What is needed: Report back every line of the entries that contains "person", exactly as written.

Material provided:
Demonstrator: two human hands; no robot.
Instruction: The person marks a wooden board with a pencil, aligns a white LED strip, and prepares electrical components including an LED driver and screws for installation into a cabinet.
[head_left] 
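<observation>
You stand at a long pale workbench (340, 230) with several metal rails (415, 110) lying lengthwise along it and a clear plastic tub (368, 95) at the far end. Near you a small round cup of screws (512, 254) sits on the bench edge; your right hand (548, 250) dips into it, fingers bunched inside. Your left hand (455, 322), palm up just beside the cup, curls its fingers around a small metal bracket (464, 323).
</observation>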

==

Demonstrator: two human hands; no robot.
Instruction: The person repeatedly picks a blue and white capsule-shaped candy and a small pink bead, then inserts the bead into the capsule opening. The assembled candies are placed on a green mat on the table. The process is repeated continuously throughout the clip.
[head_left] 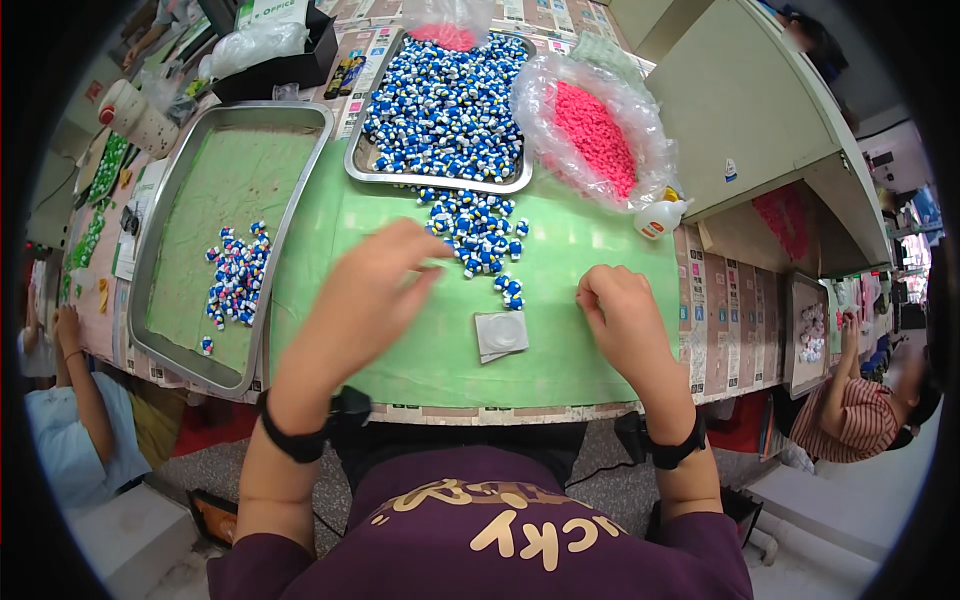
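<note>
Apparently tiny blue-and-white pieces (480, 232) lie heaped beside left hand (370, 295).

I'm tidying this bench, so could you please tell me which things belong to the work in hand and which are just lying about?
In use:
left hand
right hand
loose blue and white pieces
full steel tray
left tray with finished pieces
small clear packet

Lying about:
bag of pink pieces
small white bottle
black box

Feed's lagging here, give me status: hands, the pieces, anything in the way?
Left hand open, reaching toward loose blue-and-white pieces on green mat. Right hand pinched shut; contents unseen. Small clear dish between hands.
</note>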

Solution to the problem:
Instruction: The person marks a wooden board with a pencil, aligns a white LED strip, and prepares electrical components including an LED driver and screws for installation into a cabinet.
Instruction: The person repeatedly picks a blue and white capsule-shaped candy and a small pink bead, then inserts the bead into the capsule opening. The assembled candies are placed on a green mat on the table. The process is repeated continuously throughout the clip.

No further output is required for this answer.